Dr. Arin Hajj Yahia, a family doctor and endocrinologist, said she was protesting against what she views as an impending dictatorship.
“The changes the government wants to push through will hurt me two-fold as an Arab doctor,” she said.
Hila Peled and Naama Livne made their way to the capital from the Galilee on Sunday morning. Peled is the head social worker at the mental health and psychiatric service at Ziv Medical Center in Safed, and Livne is an art therapist there. Both women said they were very scared for their patients.
“With this judicial reform, there will be no brakes on what a health minister orders to be done,” Peled said.
“This will hurt the mentally ill, who are among the weakest populations. They cannot defend themselves, and no one will be able to defend them if there is no way to legally appeal decisions about their treatment,” Livne added.
“We are in as much of a state of anxiety and trauma about this as our patients right now,” she added.
In a speech before the thousands gathered, Prof. Rivka Carmi, a pediatrician and geneticist and a former president of Ben-Gurion University of the Negev, gave many examples of how the removal of reasonableness would negatively affect the patients and healthcare system.
“What’s the distance between [Settlements and National Missions Minister] Orit Strook saying that a doctor has the right to choose what kind of patient they are willing to treat, and the passage of a bill to that effect by members of a coalition that agree with this?” she asked.
“And what’s the difference between [Finance Minister Bezalel] Smotrich saying that [Jewish and Arab] women should not give birth side by side and the passage of a relevant law? And why not other departments of a hospital?” Carmi said.

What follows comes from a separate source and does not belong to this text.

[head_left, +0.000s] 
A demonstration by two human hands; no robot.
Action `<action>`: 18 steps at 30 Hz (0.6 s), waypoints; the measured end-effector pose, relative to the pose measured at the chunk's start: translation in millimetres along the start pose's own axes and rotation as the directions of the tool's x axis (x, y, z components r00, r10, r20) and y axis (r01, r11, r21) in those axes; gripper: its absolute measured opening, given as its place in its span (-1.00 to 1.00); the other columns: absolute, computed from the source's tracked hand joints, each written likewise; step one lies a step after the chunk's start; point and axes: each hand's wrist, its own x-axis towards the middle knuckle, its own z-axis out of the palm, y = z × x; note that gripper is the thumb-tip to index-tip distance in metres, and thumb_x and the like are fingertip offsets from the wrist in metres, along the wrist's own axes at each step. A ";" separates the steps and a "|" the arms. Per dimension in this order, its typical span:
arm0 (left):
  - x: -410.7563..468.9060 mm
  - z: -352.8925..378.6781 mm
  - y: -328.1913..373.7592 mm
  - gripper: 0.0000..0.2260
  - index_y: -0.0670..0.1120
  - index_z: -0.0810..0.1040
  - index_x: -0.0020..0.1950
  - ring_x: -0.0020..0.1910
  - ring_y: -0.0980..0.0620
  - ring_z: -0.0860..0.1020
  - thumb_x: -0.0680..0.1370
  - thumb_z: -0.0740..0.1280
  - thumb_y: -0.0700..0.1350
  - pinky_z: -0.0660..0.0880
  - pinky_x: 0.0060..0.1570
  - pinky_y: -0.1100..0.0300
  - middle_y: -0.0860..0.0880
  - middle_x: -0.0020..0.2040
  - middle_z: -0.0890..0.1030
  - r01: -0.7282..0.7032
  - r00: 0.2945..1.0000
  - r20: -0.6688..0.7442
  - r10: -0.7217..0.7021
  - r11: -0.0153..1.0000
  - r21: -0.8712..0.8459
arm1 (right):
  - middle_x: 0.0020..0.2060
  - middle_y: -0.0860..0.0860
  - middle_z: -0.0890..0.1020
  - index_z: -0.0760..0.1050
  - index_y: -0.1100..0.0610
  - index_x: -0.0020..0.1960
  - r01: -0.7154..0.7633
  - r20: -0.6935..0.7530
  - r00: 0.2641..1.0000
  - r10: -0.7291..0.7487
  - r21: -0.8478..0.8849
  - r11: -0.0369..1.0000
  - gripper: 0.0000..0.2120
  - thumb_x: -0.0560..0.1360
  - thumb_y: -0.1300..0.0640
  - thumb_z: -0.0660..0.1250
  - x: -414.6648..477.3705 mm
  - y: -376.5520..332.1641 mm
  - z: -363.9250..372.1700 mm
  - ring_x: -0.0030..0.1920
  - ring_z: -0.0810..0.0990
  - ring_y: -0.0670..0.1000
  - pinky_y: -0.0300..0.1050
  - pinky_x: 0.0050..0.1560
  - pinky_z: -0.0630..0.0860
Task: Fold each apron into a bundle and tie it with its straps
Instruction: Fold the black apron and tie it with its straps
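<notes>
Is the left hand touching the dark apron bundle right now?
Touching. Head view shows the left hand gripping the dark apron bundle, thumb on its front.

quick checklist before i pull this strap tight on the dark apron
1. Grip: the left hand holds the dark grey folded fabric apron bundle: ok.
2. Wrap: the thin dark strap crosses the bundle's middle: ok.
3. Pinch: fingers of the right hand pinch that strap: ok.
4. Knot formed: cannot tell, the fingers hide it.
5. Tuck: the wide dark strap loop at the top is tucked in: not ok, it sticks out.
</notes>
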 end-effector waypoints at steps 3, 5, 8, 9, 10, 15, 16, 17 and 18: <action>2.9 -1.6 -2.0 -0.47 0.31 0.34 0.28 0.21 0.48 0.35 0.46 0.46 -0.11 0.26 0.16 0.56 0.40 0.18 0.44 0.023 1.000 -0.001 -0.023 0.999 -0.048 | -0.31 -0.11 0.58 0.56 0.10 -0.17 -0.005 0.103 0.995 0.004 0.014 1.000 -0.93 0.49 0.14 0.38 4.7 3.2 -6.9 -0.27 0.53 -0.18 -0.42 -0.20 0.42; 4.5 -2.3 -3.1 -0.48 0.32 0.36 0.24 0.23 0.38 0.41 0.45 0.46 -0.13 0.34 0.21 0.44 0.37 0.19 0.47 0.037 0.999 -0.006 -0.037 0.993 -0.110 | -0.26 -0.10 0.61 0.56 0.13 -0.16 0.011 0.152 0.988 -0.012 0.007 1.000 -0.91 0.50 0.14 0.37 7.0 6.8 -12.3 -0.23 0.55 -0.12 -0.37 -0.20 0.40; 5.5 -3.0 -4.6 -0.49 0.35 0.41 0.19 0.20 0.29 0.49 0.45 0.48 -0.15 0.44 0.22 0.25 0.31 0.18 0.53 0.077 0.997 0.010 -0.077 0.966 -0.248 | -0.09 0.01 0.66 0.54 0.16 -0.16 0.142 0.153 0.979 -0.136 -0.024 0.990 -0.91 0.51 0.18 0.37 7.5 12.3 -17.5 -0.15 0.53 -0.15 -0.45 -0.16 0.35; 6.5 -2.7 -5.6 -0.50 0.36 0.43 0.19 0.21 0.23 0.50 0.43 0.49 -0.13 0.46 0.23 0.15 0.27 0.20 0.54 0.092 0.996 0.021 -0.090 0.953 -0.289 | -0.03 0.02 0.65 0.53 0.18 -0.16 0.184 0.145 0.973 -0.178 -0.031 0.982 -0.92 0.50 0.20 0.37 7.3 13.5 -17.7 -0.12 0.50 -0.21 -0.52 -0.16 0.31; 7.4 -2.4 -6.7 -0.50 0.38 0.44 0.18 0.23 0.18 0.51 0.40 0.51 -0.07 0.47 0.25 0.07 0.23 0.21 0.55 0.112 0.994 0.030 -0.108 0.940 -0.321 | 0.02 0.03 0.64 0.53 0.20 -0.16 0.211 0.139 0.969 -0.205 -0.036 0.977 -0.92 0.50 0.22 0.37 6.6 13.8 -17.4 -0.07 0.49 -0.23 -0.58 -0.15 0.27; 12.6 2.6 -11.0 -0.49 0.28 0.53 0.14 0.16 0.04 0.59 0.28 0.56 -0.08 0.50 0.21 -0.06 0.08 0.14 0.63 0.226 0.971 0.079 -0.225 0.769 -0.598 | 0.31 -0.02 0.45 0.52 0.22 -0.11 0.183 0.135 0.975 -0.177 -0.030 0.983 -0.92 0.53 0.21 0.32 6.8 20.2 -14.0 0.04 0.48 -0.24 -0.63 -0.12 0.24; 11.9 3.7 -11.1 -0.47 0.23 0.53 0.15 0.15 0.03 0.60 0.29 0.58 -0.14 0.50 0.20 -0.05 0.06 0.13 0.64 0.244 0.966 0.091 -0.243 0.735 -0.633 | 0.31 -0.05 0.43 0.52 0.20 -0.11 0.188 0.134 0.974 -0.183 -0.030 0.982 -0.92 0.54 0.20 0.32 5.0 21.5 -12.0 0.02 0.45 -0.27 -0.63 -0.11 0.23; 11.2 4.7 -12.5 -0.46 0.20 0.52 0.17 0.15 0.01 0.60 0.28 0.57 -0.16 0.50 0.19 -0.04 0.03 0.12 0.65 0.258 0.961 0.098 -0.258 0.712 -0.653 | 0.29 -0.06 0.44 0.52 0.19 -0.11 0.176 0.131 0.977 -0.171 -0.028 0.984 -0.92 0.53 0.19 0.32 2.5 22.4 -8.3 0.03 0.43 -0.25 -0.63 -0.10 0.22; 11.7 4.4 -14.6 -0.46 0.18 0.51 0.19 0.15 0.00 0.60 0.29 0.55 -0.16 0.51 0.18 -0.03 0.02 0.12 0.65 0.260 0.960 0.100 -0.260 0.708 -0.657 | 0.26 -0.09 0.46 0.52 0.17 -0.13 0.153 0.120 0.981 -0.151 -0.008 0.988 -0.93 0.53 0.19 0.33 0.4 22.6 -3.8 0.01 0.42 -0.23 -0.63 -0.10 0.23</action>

As the audience punctuated Carmi’s speech with shouts of “Shame!” directed at the government, she also spoke about the detrimental impact on Israel’s med tech and biotech sectors as a result of Israel’s recent political turmoil. She spoke of international investment money for Israeli research drying up, and of Israeli doctors and researchers she knows personally who have decided to either leave Israel or stay in Europe or the US, where they have been doing postdocs.
The IMA emphasizes that it is a pluralistic, apolitical organization. But thousands of Israeli healthcare workers appear to have decided that now is not the time to keep one’s opinions to oneself.
“We won’t let the racism and hate of this government ruin the excellent medical system we have built. There will be equal healthcare for all. We aren’t going anywhere,” said BGU fifth-year medical student Inbal Mendler.
As Kitay joined with the other physicians at the beginning of the march, she said there was no choice other than to speak out.
“We are at the edge of a disaster and we are trying to change it,” she said.